Task to carry out
Reproduce the entries exactly. Omit none of them.

** Data follows **

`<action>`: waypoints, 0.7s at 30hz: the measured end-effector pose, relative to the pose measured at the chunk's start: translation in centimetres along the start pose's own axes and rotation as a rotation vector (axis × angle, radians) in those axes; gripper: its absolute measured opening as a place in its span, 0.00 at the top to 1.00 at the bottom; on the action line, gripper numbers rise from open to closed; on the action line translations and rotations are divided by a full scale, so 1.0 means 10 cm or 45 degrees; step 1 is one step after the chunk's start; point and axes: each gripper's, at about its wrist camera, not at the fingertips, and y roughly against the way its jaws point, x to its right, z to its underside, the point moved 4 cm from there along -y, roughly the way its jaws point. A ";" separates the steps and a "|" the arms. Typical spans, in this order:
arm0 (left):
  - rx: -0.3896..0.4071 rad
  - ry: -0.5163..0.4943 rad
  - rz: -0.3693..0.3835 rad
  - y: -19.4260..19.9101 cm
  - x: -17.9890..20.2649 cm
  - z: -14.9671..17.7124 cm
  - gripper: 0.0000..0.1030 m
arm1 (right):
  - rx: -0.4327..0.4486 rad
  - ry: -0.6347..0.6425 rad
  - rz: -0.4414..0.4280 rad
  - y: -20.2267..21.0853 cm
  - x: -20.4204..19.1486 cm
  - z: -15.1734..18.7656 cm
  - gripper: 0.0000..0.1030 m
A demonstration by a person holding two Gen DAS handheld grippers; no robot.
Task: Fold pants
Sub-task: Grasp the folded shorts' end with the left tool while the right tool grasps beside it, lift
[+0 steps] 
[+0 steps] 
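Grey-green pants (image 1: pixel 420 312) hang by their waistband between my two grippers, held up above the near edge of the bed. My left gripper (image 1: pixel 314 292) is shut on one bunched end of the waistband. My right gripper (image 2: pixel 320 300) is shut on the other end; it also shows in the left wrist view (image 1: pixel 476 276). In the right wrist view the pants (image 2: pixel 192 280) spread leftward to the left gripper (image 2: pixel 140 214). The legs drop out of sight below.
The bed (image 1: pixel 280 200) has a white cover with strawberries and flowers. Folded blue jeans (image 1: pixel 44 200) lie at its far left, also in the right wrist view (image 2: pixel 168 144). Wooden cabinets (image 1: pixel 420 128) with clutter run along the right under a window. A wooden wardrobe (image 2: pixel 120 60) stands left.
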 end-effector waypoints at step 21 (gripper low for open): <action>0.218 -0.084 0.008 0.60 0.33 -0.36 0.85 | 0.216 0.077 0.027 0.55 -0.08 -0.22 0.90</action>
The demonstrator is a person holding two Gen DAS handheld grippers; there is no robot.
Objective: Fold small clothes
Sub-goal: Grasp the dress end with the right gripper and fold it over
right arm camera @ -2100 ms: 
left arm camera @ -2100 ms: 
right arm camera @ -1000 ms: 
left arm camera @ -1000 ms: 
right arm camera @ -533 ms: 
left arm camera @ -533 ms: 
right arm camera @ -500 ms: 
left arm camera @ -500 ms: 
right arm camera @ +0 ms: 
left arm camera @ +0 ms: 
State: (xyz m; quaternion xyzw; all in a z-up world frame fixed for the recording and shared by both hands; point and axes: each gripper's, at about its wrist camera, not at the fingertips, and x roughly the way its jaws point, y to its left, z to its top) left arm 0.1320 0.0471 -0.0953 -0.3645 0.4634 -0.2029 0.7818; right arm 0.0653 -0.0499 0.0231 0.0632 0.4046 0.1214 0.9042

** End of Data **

Answer to this task
`<action>`: waypoints, 0.7s at 30hz: the measured end-effector pose, relative to the pose measured at the chunk's start: translation in centimetres along the start pose's own axes and rotation as a rotation vector (axis × angle, radians) in those axes; gripper: its absolute measured opening as a place in its span, 0.00 at the top to 1.00 at the bottom; on the action line, gripper numbers rise from open to closed; on the action line translations and rotations are divided by a full scale, so 1.0 means 10 cm or 45 degrees; step 1 is one step after the chunk's start; point and axes: each gripper's, at about its wrist camera, not at the fingertips, and y roughly against the way its jaws point, x to its right, z to its underside, the point moved 4 cm from there along -y, roughly the way its jaws point. A ";" separates the steps and a "|" the arms. Typical spans, in this order:
arm0 (left):
  - rx: -0.3896..0.4071 rad
  - ry: -0.5163..0.4943 rad
  - rz: -0.3693..0.3835 rad
  - y: -19.4260..19.9101 cm
  - x: -17.9890..20.2649 cm
  - z: -14.9671..17.7124 cm
  - gripper: 0.0000..0.1030 m
arm1 (right):
  - rx: -0.4327..0.4486 rad
  - ry: -0.6347..0.6425 rad
  - rz: -0.4414..0.4280 rad
  - y: -20.2267..21.0853 cm
  - x: -20.4204..19.1486 cm
  - z: -15.1734..18.7656 cm
  - gripper: 0.0000..0.1030 m
A demonstration by a person holding two Gen DAS handheld grippers; no robot.
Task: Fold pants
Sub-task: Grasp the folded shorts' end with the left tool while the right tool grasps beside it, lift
[+0 steps] 
[+0 steps] 
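Grey-green pants (image 1: pixel 420 312) hang by their waistband between my two grippers, held up above the near edge of the bed. My left gripper (image 1: pixel 314 292) is shut on one bunched end of the waistband. My right gripper (image 2: pixel 320 300) is shut on the other end; it also shows in the left wrist view (image 1: pixel 476 276). In the right wrist view the pants (image 2: pixel 192 280) spread leftward to the left gripper (image 2: pixel 140 214). The legs drop out of sight below.
The bed (image 1: pixel 280 200) has a white cover with strawberries and flowers. Folded blue jeans (image 1: pixel 44 200) lie at its far left, also in the right wrist view (image 2: pixel 168 144). Wooden cabinets (image 1: pixel 420 128) with clutter run along the right under a window. A wooden wardrobe (image 2: pixel 120 60) stands left.
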 end-effector waypoints at step 21 (gripper low for open): <action>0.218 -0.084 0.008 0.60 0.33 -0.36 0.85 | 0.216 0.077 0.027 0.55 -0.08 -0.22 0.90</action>
The demonstrator is a person holding two Gen DAS handheld grippers; there is no robot.
Objective: Fold small clothes
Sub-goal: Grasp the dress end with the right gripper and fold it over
right arm camera @ -2100 ms: 
left arm camera @ -2100 ms: 
right arm camera @ -1000 ms: 
left arm camera @ -1000 ms: 
right arm camera @ -533 ms: 
left arm camera @ -533 ms: 
right arm camera @ -500 ms: 
left arm camera @ -500 ms: 
right arm camera @ +0 ms: 
left arm camera @ +0 ms: 
State: (xyz m; quaternion xyzw; all in a z-up world frame fixed for the recording and shared by both hands; point and axes: each gripper's, at about its wrist camera, not at the fingertips, and x roughly the way its jaws point, y to its left, z to its top) left arm 0.1320 0.0471 -0.0953 -0.3645 0.4634 -0.2029 0.7818; right arm 0.0653 -0.0499 0.0231 0.0632 0.4046 0.1214 0.9042

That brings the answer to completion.